Disminuyendo el riesgo de contagio

-Con el verano, las vacaciones y la playa, mucha gente termina relajándose con las medidas de prevención. ¿Cuál es el llamado para quienes estarán veraneando estos meses?

-Si no queremos volver a caer en medidas masivas, como las cuarentenas obligatorias de grandes áreas geográficas, tenemos que hacernos cargo del autocuidado. Eso significa usar la mascarilla la mayor cantidad de tiempo posible. Usarla correctamente, vacunarnos y ventilar. Es súper importante. Porque podemos mantenernos, así como estamos, en una suerte de libertad relativa bastante cómoda, que nos permite hacer casi de todo, pero debemos tener esas precauciones. También cumplir los aforos y mantener las reuniones masivas al aire libre. Con eso disminuye bastante la posibilidad de contagio.

«Chile, afortunadamente, en ningún momento, como sí lo han hecho otros países, ha levantado la recomendación del uso de la mascarilla en ambientes públicos y privados. Otros países, que lo han hecho, han tenido que retroceder. Y es difícil volver a instalar una medida cuando tú ya ganaste algún grado de ‘libertad‘».

-En la misma línea, ¿qué podemos agregar?

-Ninguna medida funciona si es que no hay fiscalización adecuada. Y hasta ahora, la fiscalización se ha visto bastante pobre. El pase de movilidad, actualizado el 1 de enero con tres dosis, es una excelente idea, pero que no tiene ninguna utilidad si es que no hay fiscalización adecuada. Si es que cada vez que yo tengo que ingresar a un lugar, como un restorán, una sala de cine, o hacer cualquier trámite en un centro cerrado… si es que no me piden el pase de movilidad, nadie lo va a cumplir. Necesitamos que sea correctamente fiscalizado. No sólo que me pidan el pase, sino que veamos que se fiscalice que esté vigente, y que corresponde a la persona que lo está mostrando. Porque igual, en Chile, hay harto pillo, digamos.

-En todo este contexto, ¿qué opina acerca de la aplicación de una cuarta dosis de la vacuna?

-Hoy, Israel es el único país que la está utilizando. Yo entiendo que el MINSAL lo anunció, y partiría ahora en enero. Hay que considerar que hay muchas vacunas, de otras enfermedades, que requieren dosis sucesivas. Lo que sabemos es que, a lo largo de los seis meses después de la segunda dosis (de la vacuna contra el Covid-19), decaen los anticuerpos, y se necesita una tercera. Todavía no hay estudios publicados que muestren que, después de seis meses de una tercera dosis, hayan decaído nuevamente los anticuerpos. En general, yo como médico que me dedico a hacer investigación, me gusta tener medidas en base a la evidencia científica. Yo no conozco, ni tengo entendido que haya publicaciones que demuestren la necesidad de una cuarta dosis. La necesidad teórica, sí. Pero me gustaría primero que se demostrara la caída de los anticuerpos, y la necesidad de colocar una cuarta dosis.

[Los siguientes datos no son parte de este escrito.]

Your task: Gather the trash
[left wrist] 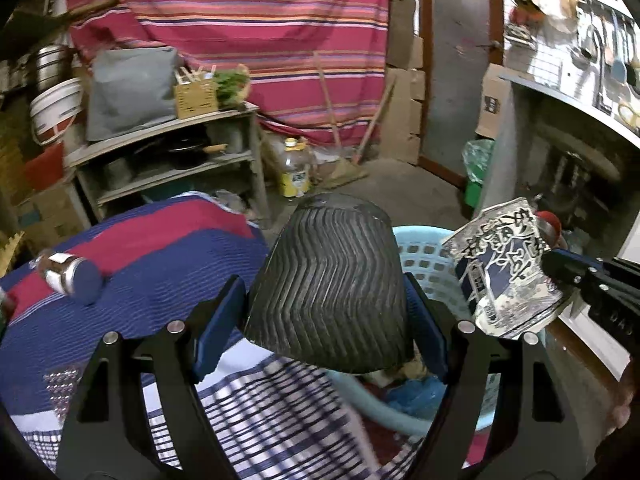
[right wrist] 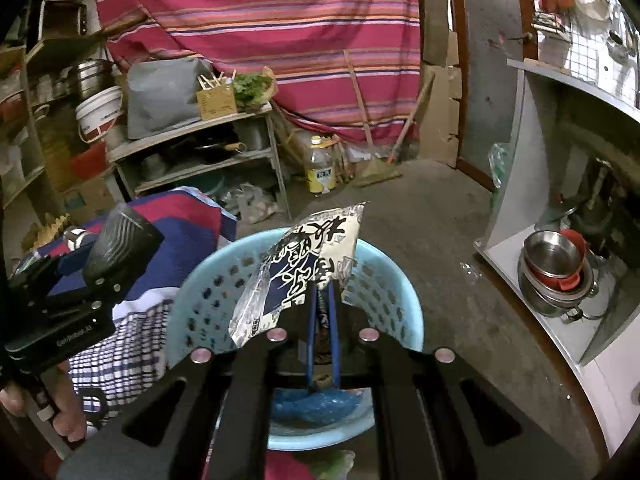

«Si no queremos volver a caer en medidas masivas, como las cuarentenas obligatorias de grandes áreas geográficas, tenemos que hacernos cargo del autocuidado. Eso significa usar la mascarilla la mayor cantidad de tiempo posible».

-Entonces, ¿está a favor de que se aplique como se ha planteado en Chile?

-Entiendo que eso partiría ahora, y me parece bien que al menos se enfoque en los grupos de mayor riesgo, que son los inmunodeprimidos, que siempre tienen anticuerpos más bajos, porque sus sistemas inmunológicos están más débiles y, por lo tanto, siempre tienen una respuesta que es más pobre a las vacunas. Y también en las personas que están más expuestas, que es el personal de salud.